Line by line, copy the data below exactly.
Top of RAW DATA
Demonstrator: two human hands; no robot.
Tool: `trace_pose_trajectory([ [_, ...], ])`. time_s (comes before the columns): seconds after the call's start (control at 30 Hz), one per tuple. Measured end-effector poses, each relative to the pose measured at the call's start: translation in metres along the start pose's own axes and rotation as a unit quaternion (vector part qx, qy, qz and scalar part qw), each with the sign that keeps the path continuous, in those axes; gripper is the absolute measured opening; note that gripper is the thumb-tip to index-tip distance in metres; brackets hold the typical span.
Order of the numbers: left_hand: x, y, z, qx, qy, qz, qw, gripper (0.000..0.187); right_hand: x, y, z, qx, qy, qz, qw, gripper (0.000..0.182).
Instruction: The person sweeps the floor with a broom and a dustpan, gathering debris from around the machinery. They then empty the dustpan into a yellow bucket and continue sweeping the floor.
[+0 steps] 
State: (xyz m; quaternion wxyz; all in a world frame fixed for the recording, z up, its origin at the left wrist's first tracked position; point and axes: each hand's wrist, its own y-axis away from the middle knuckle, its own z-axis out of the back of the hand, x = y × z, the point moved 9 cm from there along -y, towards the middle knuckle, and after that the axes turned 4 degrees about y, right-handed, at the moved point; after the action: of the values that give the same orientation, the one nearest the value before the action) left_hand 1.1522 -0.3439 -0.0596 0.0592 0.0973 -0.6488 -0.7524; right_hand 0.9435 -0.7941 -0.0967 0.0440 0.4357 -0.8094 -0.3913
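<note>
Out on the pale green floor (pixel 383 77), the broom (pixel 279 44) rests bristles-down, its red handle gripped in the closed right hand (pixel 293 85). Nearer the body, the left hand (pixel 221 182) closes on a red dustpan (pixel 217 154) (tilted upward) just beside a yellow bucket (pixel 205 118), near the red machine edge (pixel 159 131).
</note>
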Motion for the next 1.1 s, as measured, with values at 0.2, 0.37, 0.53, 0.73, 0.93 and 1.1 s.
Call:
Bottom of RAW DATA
◆ **TASK ANSWER**:
Demonstrator: two human hands; no robot.
Tool: `trace_pose_trajectory([ [_, ...], ])`. time_s (comes before the columns): seconds after the call's start (control at 30 Hz), one per tuple. Measured end-effector poses, each relative to the pose measured at the call's start: translation in metres along the start pose's own axes and rotation as a unit quaternion (vector part qx, qy, qz and scalar part qw), each with the sign that keeps the path continuous, in those axes; gripper is the absolute measured opening; note that gripper is the thumb-tip to index-tip distance in metres; brackets hold the typical span.
Order of the numbers: left_hand: x, y, z, qx, qy, qz, qw, gripper (0.000..0.187); right_hand: x, y, z, qx, qy, qz, qw, gripper (0.000..0.182).
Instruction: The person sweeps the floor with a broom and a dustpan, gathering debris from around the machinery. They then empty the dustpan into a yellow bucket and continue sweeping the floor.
[+0 steps] 
State: (xyz m; quaternion wxyz; all in a world frame fixed for the recording, z up, its origin at the left wrist's first tracked position; point and axes: each hand's wrist, its own y-axis away from the middle knuckle, its own z-axis out of the back of the hand, x = y × z, the point moved 9 cm from there along -y, towards the middle knuckle, and after that the axes turned 4 degrees about y, right-handed, at the moved point; after the action: of the values that give the same orientation, the one nearest the value before the action) left_hand 1.1522 -0.3439 -0.0596 0.0592 0.0973 -0.6488 -0.7524; right_hand 0.9435 -0.7941 -0.0967 0.0440 0.4357 -0.8094 -0.3913
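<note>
Out on the pale green floor (pixel 383 77), the broom (pixel 279 44) rests bristles-down, its red handle gripped in the closed right hand (pixel 293 85). Nearer the body, the left hand (pixel 221 182) closes on a red dustpan (pixel 217 154) (tilted upward) just beside a yellow bucket (pixel 205 118), near the red machine edge (pixel 159 131).
</note>
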Motion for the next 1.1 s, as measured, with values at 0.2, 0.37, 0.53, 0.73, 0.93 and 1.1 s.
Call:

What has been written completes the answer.